= WHAT IS REQUIRED =
Stop at the line containing "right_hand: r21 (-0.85": write out every line from the beginning of the entries up to and including it, minus the pictures.

═════ INPUT

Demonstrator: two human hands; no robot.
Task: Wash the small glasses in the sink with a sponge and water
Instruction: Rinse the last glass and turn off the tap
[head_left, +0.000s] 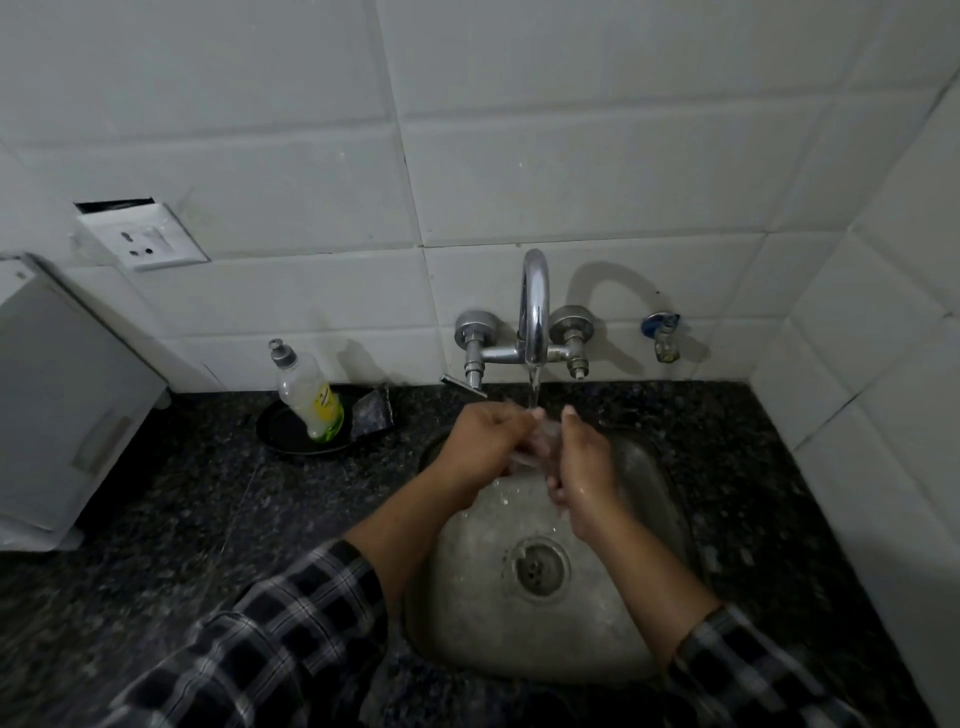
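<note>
Head view: we see the left hand (488, 441) and right hand (582, 460) each curled around one small clear glass (535, 449), held over the steel sink (519, 634) right under the tap (535, 312) — likely so its running stream rinses it. A soap bottle (311, 400) stands on the counter to the left.

A dish-soap bottle (309, 395) with a grey cap is leant in a round black dish (291, 434), set near the back edge of the dark speckled tabletop (182, 519). A white appliance (57, 395) is stood at the left edge. On the white tiled wall (571, 156), a socket (143, 236) and a small blue-handled valve (662, 335) are mounted.
</note>
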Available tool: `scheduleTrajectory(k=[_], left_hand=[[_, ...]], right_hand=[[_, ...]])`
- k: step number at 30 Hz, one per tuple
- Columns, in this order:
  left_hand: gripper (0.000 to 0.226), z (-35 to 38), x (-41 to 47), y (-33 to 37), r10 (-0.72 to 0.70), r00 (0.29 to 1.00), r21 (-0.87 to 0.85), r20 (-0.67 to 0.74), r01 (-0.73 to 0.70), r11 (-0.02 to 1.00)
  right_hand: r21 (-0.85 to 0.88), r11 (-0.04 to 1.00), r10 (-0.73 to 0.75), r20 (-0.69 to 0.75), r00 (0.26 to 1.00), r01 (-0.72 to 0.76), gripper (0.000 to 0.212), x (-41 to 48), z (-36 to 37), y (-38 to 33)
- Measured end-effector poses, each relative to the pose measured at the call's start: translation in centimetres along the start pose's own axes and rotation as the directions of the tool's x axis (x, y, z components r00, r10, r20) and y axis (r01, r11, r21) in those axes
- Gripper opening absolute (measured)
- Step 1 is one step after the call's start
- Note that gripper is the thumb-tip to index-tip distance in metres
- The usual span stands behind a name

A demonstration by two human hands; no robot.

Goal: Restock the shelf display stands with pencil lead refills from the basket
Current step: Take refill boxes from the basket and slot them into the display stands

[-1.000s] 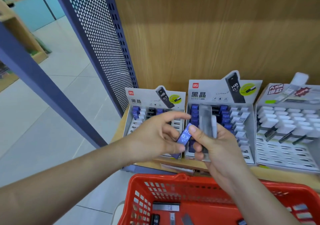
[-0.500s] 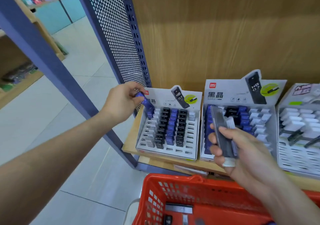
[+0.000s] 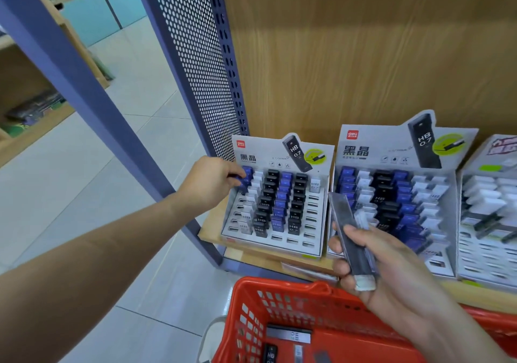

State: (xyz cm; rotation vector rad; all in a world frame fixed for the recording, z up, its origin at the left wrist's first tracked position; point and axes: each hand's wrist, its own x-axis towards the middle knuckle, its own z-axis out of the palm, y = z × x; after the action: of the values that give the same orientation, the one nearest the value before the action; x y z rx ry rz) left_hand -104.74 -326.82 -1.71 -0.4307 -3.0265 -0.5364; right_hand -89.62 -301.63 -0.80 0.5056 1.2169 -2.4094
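Placement of one unit is under way. Against the earlier views, the left hand [image 3: 212,183] has carried the blue refill [image 3: 242,180] away from the right hand [image 3: 391,267] and down to the leftmost column at the back of the left display stand [image 3: 260,146], where blue cases already sit. Thumb and fingertips pinch it; whether it is seated in a slot cannot be told. The right hand remains raised before the middle stand [image 3: 361,139], fingers curled round a bundle of dark refills [image 3: 351,239]. The basket [image 3: 291,287] below holds further refills [image 3: 288,334]. Judgement: this unit is nearly shelved, but open front slots show restocking is far from complete.
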Motion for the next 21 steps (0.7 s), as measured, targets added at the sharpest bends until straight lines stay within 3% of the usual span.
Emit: scheduleTrajectory(k=[5,10,13,16,18,21], left_hand=[[0.025,-0.2,0.3,-0.6,0.16,0.984,0.164,0.074,-0.17,0.972],[0.042,-0.2,0.7,-1.1,0.177,0.971,0.318,0.163,-0.222,0.922],[0.041,0.0,0.8,-0.7,0.19,0.97,0.291,0.153,-0.228,0.929],[0.022,0.4,0.9,-0.4,0.138,0.986,0.187,0.089,-0.152,0.971],[0.016,0.8,0.7,-0.3,0.099,0.994,0.132,0.056,-0.105,0.986],[0.016,1.5,0.5,-0.5,0.165,0.986,0.089,-0.017,-0.163,0.983]], right_hand=[[-0.034,0.999,0.036,0.002,0.999,-0.036,0.047,-0.2,-0.1,0.1],[-0.021,1.0,0.01,-0.013,1.0,-0.011,0.055,-0.2,-0.1,0.4],[-0.01,1.0,-0.008,-0.011,1.0,0.008,0.042,-0.2,0.0,0.4],[-0.047,0.998,-0.051,0.003,0.999,0.051,0.022,-0.1,0.0,0.5],[-0.091,0.993,-0.079,-0.001,0.997,0.078,0.023,-0.2,0.0,0.6],[-0.133,0.986,-0.1,-0.026,0.995,0.096,0.031,-0.5,0.0,0.6]])
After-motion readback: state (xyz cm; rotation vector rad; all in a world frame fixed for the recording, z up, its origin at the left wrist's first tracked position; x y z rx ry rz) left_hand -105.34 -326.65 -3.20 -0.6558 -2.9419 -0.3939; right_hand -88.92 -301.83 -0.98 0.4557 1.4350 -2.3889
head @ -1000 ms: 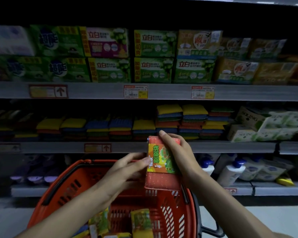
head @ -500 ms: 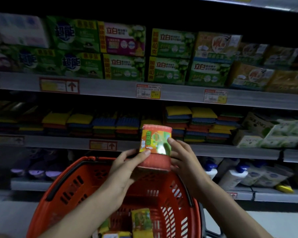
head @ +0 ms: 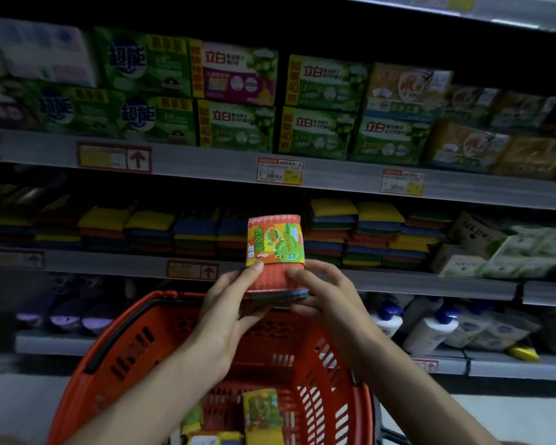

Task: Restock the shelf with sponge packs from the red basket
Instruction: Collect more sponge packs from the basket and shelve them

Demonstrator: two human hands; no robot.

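Left hand (head: 228,305), right hand (head: 323,295) clamped on sponge pack (head: 275,248); sponge stacks (head: 357,234) behind, red basket (head: 132,345) below.

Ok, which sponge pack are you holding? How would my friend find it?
Find the big red basket at the bottom. Just above its far rim, the left hand and right hand hold one sponge pack between them. It is the only pack in the air, orange-red with a yellow-and-green label, unlike the stacked sponges behind.
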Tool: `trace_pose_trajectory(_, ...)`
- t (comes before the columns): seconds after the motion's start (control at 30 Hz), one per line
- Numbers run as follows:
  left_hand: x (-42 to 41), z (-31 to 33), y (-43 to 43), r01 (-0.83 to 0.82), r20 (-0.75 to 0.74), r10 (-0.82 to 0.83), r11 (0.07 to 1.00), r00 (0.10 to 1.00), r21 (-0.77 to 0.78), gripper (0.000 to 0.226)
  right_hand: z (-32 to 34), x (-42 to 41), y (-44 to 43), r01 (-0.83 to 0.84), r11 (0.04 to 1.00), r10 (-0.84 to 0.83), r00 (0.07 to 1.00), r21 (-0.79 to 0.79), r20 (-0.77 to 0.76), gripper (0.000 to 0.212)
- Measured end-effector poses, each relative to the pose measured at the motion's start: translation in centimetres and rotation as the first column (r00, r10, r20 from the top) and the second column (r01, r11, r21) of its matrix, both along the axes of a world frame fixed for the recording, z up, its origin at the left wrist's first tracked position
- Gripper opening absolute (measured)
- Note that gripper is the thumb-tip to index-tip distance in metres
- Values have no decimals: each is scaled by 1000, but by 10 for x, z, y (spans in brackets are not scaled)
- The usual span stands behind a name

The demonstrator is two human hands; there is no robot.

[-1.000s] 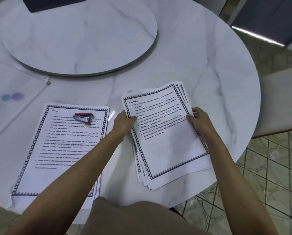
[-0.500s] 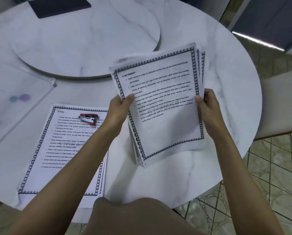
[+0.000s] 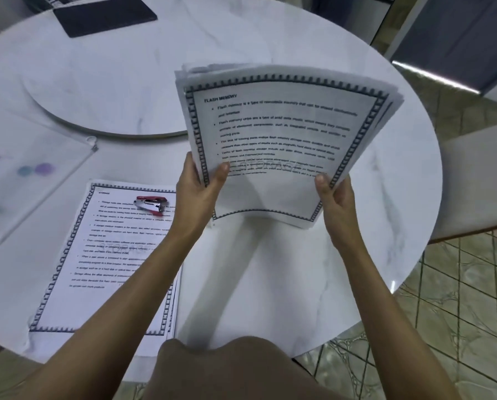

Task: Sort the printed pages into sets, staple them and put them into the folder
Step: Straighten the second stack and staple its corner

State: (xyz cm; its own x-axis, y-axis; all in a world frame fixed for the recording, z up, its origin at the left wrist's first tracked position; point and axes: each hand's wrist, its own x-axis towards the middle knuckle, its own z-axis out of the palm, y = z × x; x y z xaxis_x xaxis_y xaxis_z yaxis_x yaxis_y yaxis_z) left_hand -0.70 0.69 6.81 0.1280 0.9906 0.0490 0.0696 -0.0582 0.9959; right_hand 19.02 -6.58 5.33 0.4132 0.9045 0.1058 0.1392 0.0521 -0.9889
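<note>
I hold a stack of printed pages (image 3: 282, 134) upright above the table, its top sheet headed "FLASH MEMORY" inside a dark patterned border. My left hand (image 3: 197, 194) grips the stack's lower left edge, thumb on the front. My right hand (image 3: 335, 200) grips the lower right edge the same way. A second pile of bordered pages (image 3: 111, 255) lies flat on the table at the left. A small red and silver stapler (image 3: 150, 204) rests on that pile's top. A clear plastic zip folder (image 3: 34, 174) with coloured dots lies further left.
The round white marble table (image 3: 270, 284) has a raised turntable (image 3: 111, 82) at its centre. A dark flat object (image 3: 106, 14) lies at the back. A pale chair seat (image 3: 478, 180) stands to the right over tiled floor. My knee (image 3: 227, 368) shows at the bottom.
Both hands lifted the right-hand stack off the table and tilted it upright toward me. The left pile and stapler stayed put.
</note>
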Motion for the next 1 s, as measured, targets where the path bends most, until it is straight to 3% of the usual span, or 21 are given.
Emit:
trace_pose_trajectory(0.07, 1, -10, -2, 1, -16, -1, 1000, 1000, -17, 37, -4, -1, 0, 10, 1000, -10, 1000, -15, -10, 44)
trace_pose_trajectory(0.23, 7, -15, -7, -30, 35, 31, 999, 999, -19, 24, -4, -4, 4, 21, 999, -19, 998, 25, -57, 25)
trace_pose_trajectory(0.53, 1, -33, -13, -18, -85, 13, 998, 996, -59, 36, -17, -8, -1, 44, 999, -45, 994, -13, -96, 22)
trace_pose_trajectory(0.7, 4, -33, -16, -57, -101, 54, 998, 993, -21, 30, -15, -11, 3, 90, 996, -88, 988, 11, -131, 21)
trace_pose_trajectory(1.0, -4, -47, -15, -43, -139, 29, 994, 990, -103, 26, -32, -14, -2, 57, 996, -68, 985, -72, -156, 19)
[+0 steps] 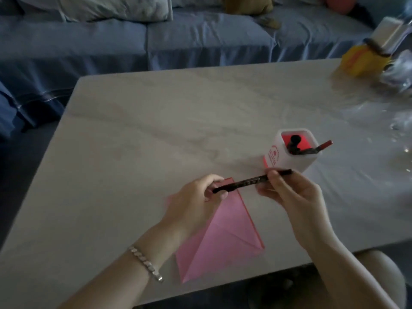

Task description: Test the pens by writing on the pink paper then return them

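two hands share one black pen, lifted clear of the table: the left hand pinches its near-left end and the right hand grips the far-right part, so the hands stand apart with the barrel bridging them. the pen's long axis runs almost straight across the person's front, rising slightly to the right (which end carries the cap i cannot tell). the pink paper lies flat beneath the pen and toward the body, partly hidden by the left hand, while the white pen holder stands just beyond the right hand, the nearer one to it. i judge an uncapping pull comes next, along that axis, then a short drop to the paper.
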Demonstrator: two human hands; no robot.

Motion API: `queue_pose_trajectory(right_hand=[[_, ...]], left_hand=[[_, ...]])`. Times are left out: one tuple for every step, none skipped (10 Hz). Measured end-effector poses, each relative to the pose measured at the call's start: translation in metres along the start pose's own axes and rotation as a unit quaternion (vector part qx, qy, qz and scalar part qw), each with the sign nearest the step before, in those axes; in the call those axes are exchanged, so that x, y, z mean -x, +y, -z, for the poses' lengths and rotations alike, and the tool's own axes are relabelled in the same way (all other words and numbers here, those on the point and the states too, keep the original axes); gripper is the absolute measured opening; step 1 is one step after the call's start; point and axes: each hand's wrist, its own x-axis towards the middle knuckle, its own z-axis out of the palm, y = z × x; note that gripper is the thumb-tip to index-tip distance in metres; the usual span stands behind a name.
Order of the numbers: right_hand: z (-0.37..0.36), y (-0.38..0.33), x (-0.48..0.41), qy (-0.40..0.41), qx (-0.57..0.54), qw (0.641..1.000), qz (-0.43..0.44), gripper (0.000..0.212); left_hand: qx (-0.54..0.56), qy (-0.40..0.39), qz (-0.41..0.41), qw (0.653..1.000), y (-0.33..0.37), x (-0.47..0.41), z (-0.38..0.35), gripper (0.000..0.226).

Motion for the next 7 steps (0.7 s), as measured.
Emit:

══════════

= REPLY TO THE EXERCISE =
Demonstrator: two human hands; no robot.
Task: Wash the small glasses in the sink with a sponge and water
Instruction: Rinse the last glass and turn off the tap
[head_left, +0.000s] 
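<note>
Head view: we see the left hand (488, 441) and right hand (582, 460) each curled around one small clear glass (535, 449), held over the steel sink (519, 634) right under the tap (535, 312) — likely so its running stream rinses it. A soap bottle (311, 400) stands on the counter to the left.

A dish-soap bottle (309, 395) with a grey cap is leant in a round black dish (291, 434), set near the back edge of the dark speckled tabletop (182, 519). A white appliance (57, 395) is stood at the left edge. On the white tiled wall (571, 156), a socket (143, 236) and a small blue-handled valve (662, 335) are mounted.
</note>
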Available tool: `scheduleTrajectory(k=[_], left_hand=[[_, ...]], right_hand=[[_, ...]])`
- k: step number at 30 Hz, one per tuple
- Columns, in this order:
  left_hand: gripper (0.000 to 0.226), z (-35 to 38), x (-41 to 47), y (-33 to 37), r10 (-0.72 to 0.70), r00 (0.29 to 1.00), r21 (-0.87 to 0.85), r20 (-0.67 to 0.74), r01 (-0.73 to 0.70), r11 (-0.02 to 1.00)
  right_hand: r21 (-0.85 to 0.88), r11 (-0.04 to 1.00), r10 (-0.73 to 0.75), r20 (-0.69 to 0.75), r00 (0.26 to 1.00), r01 (-0.72 to 0.76), gripper (0.000 to 0.212), x (-41 to 48), z (-36 to 37), y (-38 to 33)

The output is finished.